[TASK STATEMENT]
Lines from the line with "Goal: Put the" to the line with "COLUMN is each" in the entries below, and only those, must be output exactly, with both ends included.

[DATA PROVIDED]
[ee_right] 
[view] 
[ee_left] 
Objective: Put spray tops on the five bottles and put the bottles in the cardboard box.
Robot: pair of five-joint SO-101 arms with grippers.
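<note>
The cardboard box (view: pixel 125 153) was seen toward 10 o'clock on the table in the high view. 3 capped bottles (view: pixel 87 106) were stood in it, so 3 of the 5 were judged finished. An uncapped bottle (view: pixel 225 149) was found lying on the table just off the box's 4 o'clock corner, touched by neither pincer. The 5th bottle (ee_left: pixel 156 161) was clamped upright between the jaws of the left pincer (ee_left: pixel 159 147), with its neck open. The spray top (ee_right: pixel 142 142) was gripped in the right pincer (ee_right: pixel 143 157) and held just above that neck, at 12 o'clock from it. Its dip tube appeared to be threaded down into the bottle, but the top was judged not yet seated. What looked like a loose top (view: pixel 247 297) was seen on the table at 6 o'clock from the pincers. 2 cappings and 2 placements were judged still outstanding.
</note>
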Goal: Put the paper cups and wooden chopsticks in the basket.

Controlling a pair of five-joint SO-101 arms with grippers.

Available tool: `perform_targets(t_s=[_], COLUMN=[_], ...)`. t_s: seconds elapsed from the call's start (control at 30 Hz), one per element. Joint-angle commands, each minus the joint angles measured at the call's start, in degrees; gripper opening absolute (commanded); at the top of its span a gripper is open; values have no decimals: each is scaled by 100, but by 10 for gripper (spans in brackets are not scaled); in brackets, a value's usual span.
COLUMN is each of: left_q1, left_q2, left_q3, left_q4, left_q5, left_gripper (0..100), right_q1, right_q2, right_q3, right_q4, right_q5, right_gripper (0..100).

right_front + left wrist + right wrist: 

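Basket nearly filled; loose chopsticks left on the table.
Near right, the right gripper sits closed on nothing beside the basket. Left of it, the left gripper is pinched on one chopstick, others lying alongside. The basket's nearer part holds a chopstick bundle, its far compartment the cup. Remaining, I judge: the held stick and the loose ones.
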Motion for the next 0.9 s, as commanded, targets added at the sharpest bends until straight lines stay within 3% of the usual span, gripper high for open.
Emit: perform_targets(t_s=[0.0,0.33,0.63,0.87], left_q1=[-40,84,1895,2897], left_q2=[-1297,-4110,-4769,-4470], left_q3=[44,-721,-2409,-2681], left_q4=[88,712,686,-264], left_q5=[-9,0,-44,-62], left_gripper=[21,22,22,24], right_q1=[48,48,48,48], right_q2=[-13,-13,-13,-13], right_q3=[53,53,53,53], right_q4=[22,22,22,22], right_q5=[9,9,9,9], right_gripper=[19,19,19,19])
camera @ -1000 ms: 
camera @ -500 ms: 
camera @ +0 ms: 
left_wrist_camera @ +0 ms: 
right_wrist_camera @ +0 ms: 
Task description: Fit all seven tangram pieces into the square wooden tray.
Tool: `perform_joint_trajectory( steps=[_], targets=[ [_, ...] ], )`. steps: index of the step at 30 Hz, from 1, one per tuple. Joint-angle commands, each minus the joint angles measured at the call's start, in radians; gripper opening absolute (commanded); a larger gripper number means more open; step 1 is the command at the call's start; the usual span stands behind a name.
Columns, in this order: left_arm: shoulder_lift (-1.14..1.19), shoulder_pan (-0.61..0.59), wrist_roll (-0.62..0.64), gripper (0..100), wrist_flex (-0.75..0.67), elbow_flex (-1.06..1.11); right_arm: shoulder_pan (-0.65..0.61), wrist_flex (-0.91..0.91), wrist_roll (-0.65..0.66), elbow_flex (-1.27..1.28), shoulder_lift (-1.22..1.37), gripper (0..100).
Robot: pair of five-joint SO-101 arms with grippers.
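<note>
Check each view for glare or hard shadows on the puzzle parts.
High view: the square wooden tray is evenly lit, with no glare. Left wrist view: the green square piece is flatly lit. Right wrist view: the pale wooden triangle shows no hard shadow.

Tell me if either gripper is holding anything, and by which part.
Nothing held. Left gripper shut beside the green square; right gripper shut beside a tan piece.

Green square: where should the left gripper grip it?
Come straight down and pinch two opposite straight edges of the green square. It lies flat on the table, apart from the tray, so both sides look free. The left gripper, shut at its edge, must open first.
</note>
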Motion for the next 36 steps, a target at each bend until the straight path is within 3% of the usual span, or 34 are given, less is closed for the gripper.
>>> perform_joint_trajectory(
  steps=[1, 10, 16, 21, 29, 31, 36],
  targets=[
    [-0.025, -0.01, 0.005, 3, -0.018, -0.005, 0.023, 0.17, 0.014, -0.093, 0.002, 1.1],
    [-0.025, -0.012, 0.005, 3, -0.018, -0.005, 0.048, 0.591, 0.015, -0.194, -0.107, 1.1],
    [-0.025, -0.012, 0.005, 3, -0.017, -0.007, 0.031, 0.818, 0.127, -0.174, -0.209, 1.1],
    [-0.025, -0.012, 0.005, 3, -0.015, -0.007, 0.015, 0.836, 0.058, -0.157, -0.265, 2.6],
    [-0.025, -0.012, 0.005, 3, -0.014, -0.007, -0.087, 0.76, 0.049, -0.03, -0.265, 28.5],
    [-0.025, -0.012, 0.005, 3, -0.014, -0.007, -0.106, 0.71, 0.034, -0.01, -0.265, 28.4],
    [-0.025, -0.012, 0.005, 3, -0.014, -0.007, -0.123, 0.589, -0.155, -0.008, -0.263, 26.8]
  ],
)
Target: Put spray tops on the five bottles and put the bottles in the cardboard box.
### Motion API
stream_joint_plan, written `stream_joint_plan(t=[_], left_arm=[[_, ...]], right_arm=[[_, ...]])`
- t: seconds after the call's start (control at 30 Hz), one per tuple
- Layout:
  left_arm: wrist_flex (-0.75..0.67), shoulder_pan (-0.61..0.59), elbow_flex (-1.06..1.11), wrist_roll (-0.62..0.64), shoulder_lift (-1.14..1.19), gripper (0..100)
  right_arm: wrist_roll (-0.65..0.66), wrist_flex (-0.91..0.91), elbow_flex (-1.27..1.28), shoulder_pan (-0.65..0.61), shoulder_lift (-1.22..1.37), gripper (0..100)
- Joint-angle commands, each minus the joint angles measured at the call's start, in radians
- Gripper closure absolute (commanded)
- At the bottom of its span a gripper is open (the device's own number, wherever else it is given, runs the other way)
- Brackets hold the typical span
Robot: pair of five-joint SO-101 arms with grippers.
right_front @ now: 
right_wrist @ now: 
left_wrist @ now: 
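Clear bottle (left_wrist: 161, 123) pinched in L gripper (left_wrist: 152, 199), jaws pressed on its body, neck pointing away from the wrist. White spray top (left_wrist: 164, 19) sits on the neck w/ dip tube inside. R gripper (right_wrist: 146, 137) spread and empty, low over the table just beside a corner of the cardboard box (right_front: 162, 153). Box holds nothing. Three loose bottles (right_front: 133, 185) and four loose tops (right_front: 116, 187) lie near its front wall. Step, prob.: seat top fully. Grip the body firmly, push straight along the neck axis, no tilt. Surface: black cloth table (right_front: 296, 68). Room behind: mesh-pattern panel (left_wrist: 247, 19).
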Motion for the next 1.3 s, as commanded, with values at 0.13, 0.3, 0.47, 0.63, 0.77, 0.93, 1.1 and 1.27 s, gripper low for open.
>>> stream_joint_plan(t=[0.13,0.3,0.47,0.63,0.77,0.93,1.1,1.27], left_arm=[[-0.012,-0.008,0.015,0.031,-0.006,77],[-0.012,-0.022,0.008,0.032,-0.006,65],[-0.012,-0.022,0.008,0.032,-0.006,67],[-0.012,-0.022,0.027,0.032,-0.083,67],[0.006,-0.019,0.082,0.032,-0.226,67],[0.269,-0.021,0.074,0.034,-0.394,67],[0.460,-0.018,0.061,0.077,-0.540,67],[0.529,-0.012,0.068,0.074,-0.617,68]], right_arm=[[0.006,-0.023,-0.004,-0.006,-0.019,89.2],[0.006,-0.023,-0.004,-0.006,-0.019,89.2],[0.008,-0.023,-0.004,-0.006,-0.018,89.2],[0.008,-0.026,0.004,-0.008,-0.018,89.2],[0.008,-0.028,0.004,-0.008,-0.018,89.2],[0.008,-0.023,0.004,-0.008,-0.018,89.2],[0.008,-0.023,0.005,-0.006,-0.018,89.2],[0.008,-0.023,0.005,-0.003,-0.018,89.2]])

[PROBLEM SOLUTION]
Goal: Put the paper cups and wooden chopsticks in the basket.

Controlling a pair of five-joint SO-101 arms with grippers.

Available tool: `perform_targets(t_s=[_], COLUMN=[_], ...)`. t_s: seconds elapsed from the call's start (control at 30 Hz), one per element. Joint-angle commands, each minus the joint angles measured at the call's start, in degrees; gripper opening absolute (commanded); at the top of its span a gripper is open; values have no decimals: each is scaled by 100, but by 10 for gripper (spans in brackets are not scaled); in brackets, a value's usual span.
COLUMN is each of: left_q1, left_q2, left_q3, left_q4, left_q5, left_gripper (0..100), right_q1, right_q2, right_q3, right_q4, right_q5, right_gripper (0..100).

That concludes the exercise.